* _Activity_
Establish the number of lines below that contain the string "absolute". State that number alone.

* _Data supplied_

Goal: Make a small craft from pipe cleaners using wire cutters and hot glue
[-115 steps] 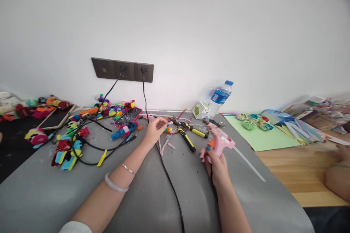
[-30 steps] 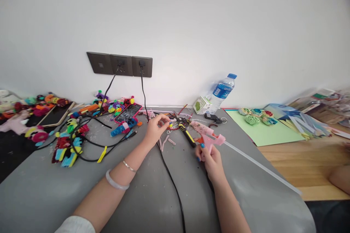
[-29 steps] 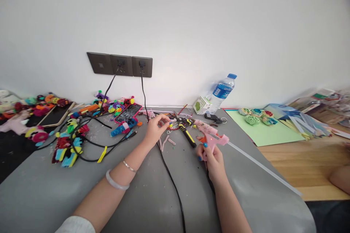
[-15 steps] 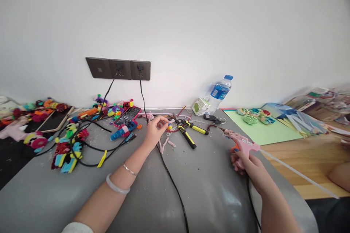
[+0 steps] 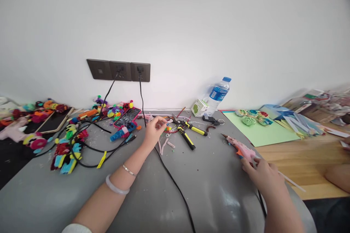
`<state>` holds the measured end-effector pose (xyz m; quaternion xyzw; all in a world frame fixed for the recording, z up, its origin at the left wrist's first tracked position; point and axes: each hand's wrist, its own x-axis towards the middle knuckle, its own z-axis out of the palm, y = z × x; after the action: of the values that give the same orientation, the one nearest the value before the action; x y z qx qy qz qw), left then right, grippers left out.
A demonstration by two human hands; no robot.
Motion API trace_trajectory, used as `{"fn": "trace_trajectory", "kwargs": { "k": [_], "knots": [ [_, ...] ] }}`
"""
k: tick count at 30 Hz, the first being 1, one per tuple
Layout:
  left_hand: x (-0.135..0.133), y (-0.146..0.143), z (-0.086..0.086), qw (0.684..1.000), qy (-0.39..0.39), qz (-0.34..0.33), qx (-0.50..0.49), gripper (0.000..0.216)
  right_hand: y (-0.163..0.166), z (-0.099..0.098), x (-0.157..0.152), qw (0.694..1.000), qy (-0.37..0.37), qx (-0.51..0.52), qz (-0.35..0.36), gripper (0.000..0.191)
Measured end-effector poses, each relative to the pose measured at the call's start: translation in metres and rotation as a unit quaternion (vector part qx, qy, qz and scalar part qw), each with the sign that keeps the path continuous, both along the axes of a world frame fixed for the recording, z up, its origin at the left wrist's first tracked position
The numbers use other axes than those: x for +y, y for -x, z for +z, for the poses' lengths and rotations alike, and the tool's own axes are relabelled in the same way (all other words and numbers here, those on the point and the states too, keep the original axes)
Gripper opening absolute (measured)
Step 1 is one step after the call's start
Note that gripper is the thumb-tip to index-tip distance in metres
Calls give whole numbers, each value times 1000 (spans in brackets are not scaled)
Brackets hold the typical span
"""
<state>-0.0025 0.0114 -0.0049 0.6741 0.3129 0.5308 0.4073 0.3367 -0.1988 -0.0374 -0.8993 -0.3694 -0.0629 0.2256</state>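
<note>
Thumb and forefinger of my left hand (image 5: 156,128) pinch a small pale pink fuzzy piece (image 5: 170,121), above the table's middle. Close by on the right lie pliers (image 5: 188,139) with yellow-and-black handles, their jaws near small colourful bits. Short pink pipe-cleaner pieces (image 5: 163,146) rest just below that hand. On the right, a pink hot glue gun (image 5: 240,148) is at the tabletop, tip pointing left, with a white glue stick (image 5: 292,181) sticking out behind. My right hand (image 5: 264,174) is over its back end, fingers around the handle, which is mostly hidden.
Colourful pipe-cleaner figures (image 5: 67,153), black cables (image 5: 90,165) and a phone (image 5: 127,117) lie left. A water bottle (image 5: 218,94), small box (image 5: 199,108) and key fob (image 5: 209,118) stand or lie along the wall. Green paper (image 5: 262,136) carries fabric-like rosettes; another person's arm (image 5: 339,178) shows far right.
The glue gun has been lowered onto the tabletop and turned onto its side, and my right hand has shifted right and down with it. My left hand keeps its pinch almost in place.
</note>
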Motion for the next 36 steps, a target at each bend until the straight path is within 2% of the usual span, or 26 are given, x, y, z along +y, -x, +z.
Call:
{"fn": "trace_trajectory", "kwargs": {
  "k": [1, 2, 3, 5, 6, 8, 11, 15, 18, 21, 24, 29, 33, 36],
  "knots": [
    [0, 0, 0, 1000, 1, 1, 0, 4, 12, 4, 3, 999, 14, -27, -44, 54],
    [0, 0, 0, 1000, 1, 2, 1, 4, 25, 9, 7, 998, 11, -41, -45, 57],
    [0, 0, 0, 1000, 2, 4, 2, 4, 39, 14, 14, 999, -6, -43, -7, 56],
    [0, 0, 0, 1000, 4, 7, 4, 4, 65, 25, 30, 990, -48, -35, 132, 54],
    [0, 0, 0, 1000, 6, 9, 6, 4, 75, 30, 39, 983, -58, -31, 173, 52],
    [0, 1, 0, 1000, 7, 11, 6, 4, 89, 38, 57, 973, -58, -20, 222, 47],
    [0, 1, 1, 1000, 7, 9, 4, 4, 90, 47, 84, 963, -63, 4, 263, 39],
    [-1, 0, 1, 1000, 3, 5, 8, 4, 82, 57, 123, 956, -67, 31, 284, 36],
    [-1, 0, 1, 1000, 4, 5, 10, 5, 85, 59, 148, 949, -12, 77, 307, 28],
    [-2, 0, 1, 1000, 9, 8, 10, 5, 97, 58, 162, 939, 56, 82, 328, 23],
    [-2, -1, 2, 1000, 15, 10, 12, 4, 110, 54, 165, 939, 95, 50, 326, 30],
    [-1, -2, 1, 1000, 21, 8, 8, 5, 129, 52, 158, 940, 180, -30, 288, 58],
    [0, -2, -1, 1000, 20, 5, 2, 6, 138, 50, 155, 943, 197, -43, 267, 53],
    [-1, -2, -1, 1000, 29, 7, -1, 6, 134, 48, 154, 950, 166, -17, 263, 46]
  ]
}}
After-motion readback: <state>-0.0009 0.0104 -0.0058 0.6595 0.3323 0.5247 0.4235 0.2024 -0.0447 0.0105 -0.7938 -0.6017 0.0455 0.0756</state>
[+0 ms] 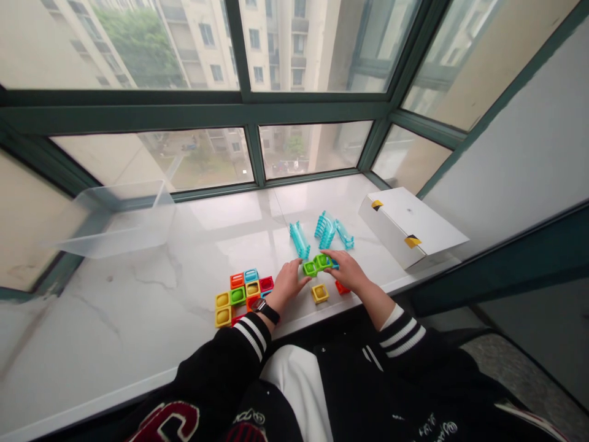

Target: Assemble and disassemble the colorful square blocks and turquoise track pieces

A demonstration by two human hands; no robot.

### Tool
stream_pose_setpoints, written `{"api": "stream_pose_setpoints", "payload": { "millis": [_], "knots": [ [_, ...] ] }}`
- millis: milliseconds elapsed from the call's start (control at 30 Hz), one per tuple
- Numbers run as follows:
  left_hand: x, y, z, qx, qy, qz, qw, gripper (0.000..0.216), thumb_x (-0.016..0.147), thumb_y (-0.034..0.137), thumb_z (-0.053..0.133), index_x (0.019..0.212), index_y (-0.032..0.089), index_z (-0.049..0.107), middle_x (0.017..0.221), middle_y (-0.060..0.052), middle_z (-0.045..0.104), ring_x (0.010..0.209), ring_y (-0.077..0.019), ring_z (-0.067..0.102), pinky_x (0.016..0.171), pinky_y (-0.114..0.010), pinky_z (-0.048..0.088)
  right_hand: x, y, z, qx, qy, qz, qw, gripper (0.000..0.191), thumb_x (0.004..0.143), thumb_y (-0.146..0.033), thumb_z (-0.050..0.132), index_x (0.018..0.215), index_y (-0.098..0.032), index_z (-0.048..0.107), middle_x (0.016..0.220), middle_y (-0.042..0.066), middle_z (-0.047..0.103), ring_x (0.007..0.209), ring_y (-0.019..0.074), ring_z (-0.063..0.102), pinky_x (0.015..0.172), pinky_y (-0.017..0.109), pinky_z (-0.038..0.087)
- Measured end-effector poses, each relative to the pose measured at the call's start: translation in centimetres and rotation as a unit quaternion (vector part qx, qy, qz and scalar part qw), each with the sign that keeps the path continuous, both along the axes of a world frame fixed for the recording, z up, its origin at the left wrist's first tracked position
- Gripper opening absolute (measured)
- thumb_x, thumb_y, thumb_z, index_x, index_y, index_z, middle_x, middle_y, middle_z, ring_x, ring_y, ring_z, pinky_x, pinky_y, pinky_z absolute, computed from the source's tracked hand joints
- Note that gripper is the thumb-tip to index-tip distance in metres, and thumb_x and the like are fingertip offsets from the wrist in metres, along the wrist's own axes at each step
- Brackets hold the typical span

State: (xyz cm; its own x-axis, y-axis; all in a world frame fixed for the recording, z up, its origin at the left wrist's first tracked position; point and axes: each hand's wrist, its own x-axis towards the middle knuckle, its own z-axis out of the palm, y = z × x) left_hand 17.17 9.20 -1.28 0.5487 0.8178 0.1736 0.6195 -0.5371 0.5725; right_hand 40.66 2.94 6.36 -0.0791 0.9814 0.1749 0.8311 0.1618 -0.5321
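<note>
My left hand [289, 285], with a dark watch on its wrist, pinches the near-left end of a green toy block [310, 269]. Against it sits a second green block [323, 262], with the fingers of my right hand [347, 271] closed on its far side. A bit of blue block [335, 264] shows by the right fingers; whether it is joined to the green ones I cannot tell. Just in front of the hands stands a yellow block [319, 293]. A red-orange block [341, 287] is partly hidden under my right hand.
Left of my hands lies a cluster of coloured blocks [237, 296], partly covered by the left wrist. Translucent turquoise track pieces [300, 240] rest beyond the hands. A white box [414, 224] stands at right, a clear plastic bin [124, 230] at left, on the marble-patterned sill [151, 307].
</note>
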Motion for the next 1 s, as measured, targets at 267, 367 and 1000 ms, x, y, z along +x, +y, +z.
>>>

* _Solved problem_
3